(DIRECTIONS FOR THIS TASK)
Would you write out each line of the material below exactly, skipping every picture?

(DATA)

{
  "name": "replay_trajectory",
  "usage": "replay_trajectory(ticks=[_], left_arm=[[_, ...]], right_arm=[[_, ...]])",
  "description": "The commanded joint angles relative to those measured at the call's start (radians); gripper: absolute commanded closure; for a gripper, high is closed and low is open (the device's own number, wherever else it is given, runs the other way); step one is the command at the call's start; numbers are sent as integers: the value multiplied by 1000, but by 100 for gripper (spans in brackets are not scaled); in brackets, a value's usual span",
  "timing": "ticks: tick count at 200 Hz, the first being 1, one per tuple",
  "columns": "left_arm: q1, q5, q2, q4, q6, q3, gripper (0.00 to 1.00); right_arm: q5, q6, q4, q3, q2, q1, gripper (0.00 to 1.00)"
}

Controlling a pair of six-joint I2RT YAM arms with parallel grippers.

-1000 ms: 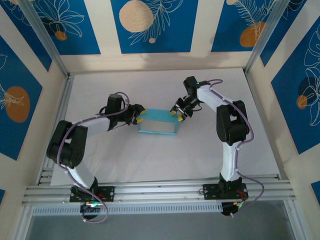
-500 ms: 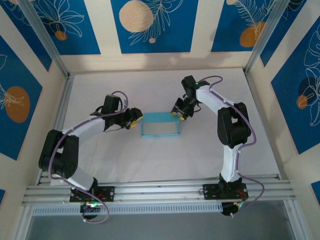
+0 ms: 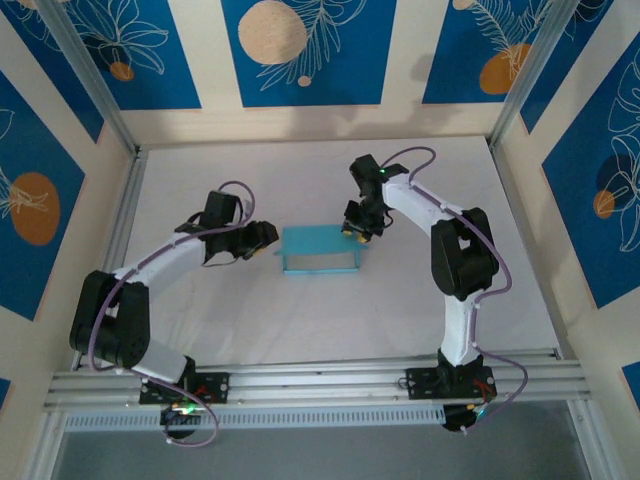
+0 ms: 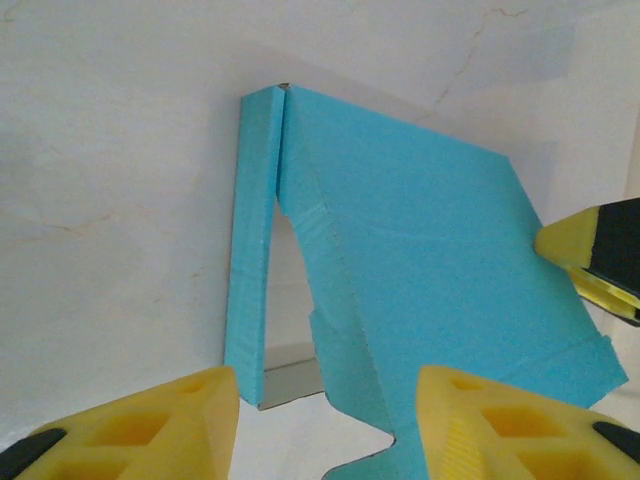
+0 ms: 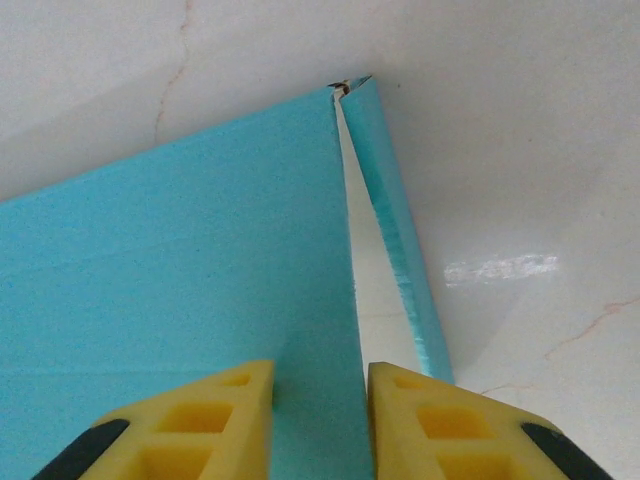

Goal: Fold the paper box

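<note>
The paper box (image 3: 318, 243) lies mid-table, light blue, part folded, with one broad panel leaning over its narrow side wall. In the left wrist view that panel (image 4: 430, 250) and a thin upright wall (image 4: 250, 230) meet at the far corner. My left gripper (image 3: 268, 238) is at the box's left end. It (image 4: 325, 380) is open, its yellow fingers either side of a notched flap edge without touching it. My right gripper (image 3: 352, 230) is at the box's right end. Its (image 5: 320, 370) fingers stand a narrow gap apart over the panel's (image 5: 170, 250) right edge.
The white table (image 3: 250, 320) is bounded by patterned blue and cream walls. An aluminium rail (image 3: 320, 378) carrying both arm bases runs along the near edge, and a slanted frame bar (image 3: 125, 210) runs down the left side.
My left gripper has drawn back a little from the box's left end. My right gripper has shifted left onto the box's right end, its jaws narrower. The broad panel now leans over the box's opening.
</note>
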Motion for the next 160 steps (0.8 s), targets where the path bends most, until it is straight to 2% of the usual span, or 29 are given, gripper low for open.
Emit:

(SOLUTION TO THIS PROBLEM)
{
  "name": "replay_trajectory",
  "usage": "replay_trajectory(ticks=[_], left_arm=[[_, ...]], right_arm=[[_, ...]])",
  "description": "The commanded joint angles relative to those measured at the call's start (radians); gripper: absolute commanded closure; for a gripper, high is closed and low is open (the device's own number, wherever else it is given, runs the other way); step one is the command at the call's start; numbers are sent as integers: the value multiplied by 1000, but by 100 for gripper (spans in brackets are not scaled); in brackets, a value's usual span",
  "timing": "ticks: tick count at 200 Hz, the first being 1, one per tuple",
  "columns": "left_arm: q1, q5, q2, q4, q6, q3, gripper (0.00 to 1.00); right_arm: q5, q6, q4, q3, q2, q1, gripper (0.00 to 1.00)"
}

Controlling a pair of six-joint I2RT YAM arms with parallel grippers.

-1000 ms: 
-500 ms: 
+0 ms: 
+0 ms: 
+0 ms: 

Goal: Fold the paper box

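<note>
The paper box (image 3: 318, 243) lies mid-table, light blue, part folded, with one broad panel leaning over its narrow side wall. In the left wrist view that panel (image 4: 430, 250) and a thin upright wall (image 4: 250, 230) meet at the far corner. My left gripper (image 3: 268, 238) is at the box's left end. It (image 4: 325, 380) is open, its yellow fingers either side of a notched flap edge without touching it. My right gripper (image 3: 352, 230) is at the box's right end. Its (image 5: 320, 370) fingers stand a narrow gap apart over the panel's (image 5: 170, 250) right edge.
The white table (image 3: 250, 320) is bounded by patterned blue and cream walls. An aluminium rail (image 3: 320, 378) carrying both arm bases runs along the near edge, and a slanted frame bar (image 3: 125, 210) runs down the left side.
My left gripper has drawn back a little from the box's left end. My right gripper has shifted left onto the box's right end, its jaws narrower. The broad panel now leans over the box's opening.
</note>
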Motion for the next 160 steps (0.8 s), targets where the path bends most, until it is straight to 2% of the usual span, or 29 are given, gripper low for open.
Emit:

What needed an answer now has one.